→ **PROBLEM**
Show every line of the records below that contains the word "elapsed".

→ **RECORDS SUPPLIED**

* * * *

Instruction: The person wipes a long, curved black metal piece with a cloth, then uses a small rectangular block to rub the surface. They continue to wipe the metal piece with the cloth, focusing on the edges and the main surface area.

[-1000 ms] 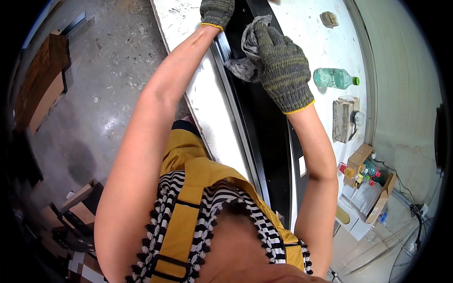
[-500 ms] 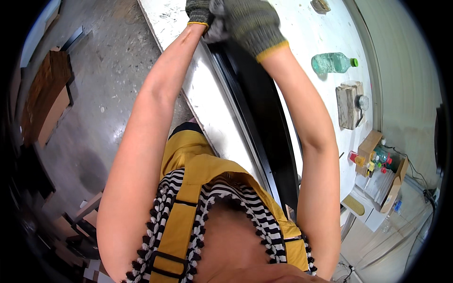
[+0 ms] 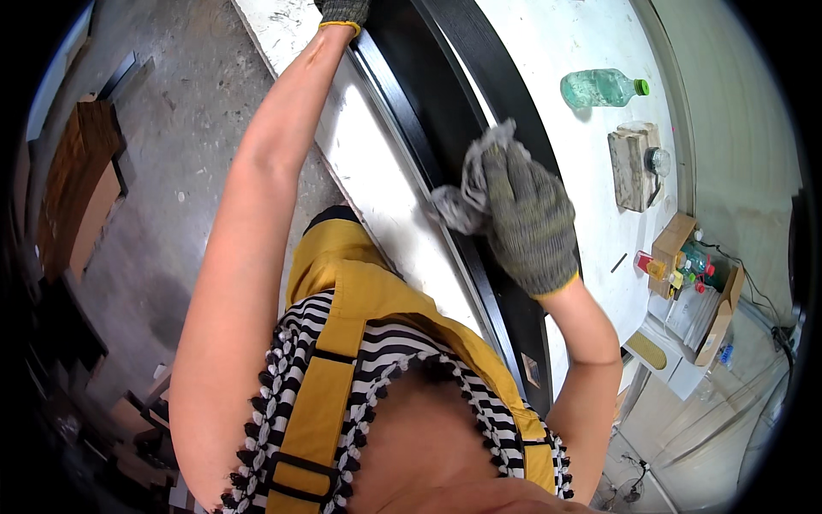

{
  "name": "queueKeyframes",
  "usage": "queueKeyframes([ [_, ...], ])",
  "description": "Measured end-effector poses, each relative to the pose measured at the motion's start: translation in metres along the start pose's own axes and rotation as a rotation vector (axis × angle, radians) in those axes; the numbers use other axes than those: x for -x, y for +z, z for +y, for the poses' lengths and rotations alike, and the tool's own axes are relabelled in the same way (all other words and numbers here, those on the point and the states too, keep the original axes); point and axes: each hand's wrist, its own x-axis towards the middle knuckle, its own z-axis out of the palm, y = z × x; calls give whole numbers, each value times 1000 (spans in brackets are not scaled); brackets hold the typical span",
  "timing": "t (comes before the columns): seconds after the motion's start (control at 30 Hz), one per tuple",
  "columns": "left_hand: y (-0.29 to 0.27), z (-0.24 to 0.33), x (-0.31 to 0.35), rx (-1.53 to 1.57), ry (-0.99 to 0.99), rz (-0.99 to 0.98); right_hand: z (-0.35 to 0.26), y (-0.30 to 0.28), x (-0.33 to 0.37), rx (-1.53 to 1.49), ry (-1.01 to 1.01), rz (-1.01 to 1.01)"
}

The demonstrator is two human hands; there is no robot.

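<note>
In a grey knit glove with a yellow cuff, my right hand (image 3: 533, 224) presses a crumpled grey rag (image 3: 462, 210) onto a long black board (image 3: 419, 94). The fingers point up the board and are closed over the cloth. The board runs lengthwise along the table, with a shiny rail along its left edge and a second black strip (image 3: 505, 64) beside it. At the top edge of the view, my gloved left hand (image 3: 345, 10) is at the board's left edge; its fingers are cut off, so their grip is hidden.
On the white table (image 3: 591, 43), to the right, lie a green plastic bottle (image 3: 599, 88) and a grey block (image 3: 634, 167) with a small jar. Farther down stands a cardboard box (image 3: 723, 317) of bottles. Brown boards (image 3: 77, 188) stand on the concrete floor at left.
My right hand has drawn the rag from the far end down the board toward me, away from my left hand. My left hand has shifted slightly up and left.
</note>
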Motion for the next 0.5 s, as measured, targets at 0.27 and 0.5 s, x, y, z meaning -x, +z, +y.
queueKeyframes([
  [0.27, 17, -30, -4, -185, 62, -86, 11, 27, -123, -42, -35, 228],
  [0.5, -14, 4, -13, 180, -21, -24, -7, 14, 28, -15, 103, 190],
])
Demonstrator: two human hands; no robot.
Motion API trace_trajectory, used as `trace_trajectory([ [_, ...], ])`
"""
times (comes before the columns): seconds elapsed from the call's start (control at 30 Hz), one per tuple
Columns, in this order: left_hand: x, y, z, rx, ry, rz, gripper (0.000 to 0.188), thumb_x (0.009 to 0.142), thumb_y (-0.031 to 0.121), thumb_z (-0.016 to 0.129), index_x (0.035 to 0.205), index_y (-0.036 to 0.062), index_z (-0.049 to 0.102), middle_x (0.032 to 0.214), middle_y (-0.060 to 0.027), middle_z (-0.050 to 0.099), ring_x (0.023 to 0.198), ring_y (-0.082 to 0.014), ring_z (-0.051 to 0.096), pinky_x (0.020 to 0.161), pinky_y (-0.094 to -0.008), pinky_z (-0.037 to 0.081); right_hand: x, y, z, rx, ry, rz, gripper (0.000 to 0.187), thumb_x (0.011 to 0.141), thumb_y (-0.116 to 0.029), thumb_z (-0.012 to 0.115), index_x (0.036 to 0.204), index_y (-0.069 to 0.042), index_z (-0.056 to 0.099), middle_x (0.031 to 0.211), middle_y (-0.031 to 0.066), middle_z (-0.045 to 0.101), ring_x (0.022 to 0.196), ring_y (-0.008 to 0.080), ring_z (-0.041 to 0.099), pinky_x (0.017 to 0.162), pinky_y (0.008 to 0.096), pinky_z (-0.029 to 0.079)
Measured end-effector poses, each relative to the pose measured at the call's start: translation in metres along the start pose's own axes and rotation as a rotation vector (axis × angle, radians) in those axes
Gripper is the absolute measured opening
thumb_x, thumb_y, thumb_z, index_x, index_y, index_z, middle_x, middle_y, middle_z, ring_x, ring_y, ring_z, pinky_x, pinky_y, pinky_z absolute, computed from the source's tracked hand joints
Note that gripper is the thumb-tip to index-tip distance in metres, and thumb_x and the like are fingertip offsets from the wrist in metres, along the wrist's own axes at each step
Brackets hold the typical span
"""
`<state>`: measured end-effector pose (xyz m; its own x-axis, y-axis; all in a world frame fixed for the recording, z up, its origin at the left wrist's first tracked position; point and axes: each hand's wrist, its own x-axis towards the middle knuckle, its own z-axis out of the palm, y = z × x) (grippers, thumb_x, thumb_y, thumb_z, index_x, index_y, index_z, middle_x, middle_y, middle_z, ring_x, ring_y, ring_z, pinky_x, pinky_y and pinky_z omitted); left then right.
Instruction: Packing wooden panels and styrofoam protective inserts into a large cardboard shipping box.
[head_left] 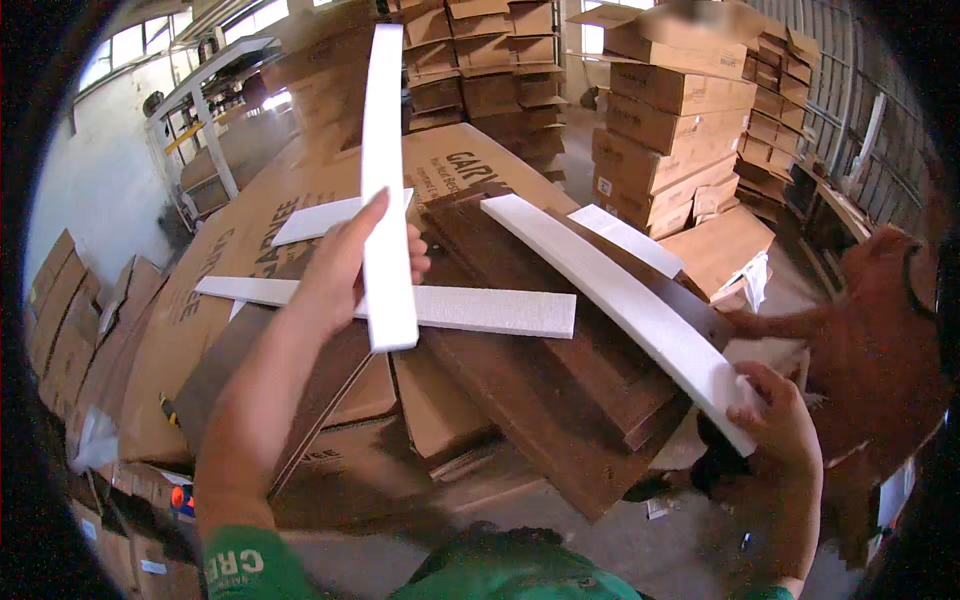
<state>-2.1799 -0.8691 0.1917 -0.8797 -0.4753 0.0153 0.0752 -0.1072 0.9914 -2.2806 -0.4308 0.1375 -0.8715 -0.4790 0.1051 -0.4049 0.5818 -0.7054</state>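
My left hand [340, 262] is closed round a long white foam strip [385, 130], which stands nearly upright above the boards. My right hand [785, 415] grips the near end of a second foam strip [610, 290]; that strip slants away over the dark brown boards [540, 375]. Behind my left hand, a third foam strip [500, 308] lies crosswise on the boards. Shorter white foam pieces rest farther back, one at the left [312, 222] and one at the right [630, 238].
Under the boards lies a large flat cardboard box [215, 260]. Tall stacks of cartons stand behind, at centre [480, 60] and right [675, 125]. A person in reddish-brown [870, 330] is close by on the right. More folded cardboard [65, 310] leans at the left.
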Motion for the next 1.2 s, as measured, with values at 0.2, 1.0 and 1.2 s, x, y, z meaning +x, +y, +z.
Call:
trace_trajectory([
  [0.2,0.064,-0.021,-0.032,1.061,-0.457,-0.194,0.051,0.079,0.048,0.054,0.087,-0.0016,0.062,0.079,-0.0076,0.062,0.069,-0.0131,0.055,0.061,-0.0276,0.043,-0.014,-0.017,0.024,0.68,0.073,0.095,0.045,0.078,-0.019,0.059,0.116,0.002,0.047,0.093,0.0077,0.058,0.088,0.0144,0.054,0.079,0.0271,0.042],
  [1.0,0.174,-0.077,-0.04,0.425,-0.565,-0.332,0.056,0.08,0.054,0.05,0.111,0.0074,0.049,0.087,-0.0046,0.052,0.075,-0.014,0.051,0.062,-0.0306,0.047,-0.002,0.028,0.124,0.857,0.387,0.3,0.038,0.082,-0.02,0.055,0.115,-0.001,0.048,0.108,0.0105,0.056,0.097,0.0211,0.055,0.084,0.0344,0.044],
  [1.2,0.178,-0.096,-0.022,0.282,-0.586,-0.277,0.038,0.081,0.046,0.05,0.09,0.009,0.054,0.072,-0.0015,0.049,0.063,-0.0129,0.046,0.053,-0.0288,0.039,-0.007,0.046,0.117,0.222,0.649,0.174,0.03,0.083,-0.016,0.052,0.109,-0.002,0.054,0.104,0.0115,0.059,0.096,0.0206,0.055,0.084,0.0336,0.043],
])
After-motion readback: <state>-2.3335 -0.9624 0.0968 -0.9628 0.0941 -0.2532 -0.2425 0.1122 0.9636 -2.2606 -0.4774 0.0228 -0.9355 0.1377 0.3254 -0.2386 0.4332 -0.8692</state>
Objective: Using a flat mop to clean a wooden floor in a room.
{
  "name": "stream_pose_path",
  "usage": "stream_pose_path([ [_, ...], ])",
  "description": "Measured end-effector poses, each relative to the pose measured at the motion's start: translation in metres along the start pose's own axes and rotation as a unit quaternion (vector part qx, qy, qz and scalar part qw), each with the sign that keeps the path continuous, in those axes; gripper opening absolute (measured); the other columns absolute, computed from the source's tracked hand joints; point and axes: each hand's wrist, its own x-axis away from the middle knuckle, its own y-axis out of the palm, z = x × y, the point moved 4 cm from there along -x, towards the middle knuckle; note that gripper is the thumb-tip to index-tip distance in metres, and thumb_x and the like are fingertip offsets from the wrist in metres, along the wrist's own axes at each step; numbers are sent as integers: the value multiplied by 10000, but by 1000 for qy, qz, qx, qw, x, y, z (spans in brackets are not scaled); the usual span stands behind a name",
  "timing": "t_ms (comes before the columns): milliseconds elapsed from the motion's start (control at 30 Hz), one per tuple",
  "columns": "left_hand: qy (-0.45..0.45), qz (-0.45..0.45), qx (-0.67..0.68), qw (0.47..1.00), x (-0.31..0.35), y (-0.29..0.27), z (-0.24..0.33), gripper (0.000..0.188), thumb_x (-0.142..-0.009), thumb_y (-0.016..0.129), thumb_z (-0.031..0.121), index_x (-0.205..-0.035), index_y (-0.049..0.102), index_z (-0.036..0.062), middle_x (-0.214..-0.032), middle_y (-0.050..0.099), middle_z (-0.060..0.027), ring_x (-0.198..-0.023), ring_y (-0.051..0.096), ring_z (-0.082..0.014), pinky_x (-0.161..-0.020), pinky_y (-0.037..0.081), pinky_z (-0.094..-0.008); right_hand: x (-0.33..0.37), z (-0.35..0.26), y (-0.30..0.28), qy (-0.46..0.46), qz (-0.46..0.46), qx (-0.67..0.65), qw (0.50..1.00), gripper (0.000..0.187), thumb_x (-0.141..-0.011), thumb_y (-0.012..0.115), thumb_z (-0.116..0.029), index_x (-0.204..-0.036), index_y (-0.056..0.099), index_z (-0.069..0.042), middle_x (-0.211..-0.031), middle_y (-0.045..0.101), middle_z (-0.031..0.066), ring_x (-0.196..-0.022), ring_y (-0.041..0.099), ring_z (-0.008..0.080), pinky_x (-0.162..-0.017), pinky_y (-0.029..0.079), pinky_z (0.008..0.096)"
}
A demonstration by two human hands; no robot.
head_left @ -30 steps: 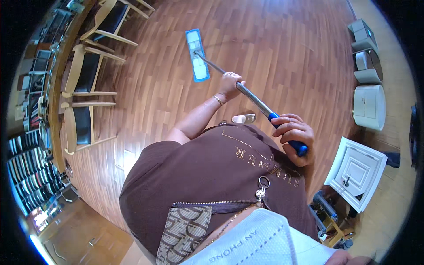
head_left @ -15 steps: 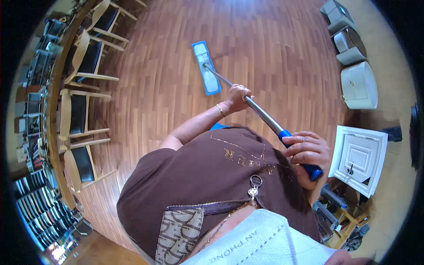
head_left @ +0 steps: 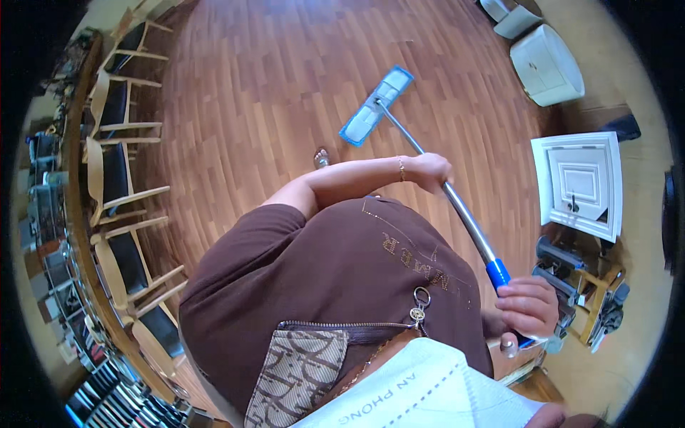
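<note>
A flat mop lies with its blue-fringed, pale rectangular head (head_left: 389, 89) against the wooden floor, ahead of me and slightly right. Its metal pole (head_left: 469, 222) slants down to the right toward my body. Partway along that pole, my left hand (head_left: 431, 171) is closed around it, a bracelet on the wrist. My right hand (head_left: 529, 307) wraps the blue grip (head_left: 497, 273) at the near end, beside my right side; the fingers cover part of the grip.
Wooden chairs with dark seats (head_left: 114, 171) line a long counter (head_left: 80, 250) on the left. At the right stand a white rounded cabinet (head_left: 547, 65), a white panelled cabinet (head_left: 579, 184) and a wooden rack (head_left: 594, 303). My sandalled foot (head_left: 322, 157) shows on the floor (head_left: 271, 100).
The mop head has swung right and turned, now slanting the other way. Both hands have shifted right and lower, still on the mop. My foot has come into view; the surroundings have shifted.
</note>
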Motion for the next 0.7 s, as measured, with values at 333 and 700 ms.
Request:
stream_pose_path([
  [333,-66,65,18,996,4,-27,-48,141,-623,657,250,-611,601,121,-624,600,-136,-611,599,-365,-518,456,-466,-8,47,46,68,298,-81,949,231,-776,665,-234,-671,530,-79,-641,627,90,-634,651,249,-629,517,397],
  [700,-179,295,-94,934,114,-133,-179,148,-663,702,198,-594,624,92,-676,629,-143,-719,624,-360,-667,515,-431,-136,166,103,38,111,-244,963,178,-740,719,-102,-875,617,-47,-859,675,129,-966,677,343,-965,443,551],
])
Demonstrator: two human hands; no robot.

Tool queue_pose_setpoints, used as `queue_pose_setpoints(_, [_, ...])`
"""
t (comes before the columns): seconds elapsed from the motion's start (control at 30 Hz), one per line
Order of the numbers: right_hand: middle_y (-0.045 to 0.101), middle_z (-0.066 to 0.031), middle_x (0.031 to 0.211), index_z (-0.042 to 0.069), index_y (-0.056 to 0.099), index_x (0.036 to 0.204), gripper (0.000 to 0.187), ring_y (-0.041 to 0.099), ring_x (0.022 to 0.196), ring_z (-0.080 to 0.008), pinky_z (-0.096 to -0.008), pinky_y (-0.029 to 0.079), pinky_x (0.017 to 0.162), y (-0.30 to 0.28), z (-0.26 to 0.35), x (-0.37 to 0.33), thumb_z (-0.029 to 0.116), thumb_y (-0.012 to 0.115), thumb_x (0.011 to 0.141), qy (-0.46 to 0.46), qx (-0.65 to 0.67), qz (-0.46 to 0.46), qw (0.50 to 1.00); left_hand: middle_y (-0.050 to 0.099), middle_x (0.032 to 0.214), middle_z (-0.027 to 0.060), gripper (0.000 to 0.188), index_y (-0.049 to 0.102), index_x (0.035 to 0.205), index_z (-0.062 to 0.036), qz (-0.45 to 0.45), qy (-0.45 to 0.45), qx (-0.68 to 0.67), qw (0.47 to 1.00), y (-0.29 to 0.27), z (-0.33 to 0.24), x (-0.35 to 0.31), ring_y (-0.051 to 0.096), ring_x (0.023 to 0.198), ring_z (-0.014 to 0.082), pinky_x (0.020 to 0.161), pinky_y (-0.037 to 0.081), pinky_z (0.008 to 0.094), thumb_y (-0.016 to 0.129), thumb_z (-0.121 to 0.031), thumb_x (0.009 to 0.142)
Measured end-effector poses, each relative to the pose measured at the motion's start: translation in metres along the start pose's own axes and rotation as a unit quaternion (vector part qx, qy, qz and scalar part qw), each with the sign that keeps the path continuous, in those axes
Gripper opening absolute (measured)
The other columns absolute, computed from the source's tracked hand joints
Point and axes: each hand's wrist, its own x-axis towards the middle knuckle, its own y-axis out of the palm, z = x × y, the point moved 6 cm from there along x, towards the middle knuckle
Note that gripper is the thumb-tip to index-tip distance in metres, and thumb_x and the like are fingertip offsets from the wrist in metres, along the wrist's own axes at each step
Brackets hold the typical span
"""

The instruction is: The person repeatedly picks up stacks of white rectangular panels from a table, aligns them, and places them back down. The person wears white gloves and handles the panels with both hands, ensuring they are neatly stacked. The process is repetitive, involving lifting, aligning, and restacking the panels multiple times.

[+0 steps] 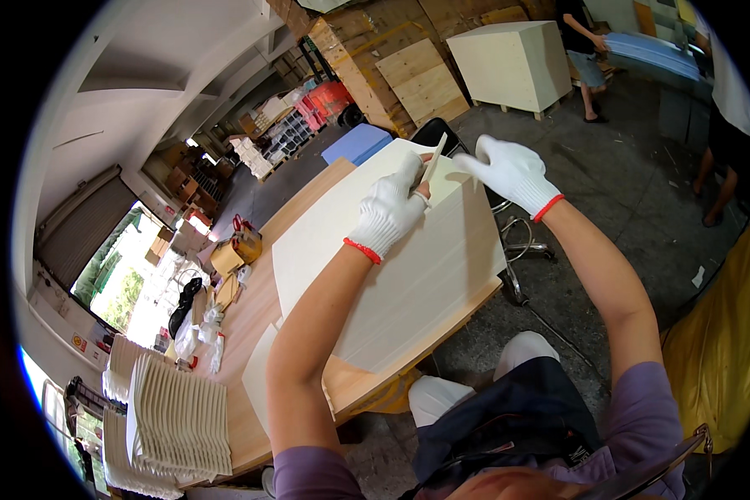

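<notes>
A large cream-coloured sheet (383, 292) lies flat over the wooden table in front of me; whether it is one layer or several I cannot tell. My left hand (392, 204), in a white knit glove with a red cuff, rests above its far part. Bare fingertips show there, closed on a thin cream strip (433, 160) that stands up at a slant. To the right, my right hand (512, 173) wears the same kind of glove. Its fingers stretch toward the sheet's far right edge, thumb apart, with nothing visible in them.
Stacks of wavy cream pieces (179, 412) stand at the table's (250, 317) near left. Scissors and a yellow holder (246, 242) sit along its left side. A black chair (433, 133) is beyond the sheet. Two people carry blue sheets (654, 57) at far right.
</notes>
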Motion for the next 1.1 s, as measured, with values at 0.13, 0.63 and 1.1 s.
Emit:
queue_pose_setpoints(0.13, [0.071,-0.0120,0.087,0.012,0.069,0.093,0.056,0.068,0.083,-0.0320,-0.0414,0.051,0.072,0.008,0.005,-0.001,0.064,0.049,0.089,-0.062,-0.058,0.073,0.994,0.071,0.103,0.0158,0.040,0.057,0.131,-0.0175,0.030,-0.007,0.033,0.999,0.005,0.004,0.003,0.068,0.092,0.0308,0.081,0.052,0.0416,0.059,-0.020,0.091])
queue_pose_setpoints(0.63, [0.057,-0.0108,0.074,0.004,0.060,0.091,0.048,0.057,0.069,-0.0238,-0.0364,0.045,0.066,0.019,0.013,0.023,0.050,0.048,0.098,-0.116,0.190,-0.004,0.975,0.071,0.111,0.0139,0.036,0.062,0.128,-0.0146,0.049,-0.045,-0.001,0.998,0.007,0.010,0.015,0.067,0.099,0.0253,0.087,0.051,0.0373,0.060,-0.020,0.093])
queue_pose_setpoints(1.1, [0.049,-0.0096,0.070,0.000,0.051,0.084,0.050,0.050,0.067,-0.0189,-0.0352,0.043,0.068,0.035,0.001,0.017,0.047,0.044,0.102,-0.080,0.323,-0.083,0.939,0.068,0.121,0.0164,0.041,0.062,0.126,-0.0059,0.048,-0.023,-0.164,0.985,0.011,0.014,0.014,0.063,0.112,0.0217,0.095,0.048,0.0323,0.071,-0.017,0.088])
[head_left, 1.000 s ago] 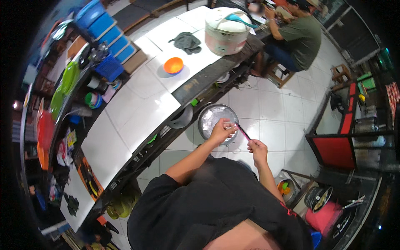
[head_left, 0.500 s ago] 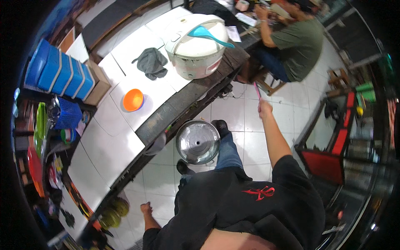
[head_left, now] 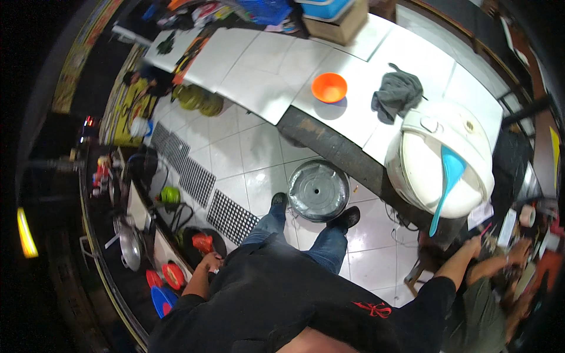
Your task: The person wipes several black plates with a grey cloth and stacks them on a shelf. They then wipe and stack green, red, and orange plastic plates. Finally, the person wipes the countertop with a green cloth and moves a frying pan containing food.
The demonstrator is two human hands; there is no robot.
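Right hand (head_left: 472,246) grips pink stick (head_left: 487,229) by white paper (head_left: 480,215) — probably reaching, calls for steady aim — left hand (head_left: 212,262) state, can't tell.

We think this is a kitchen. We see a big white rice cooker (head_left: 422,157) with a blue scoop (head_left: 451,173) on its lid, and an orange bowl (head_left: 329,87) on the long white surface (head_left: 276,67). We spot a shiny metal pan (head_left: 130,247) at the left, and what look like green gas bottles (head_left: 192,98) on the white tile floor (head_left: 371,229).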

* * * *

→ **OUTPUT**
times (comes before the columns): seconds elapsed from the call's start (control at 30 Hz), one per tuple
  "timing": "t_ms (comes before the columns): milliseconds elapsed from the motion's start (control at 30 Hz), one per tuple",
t (comes before the columns): seconds elapsed from the motion's start (control at 30 Hz), one per line

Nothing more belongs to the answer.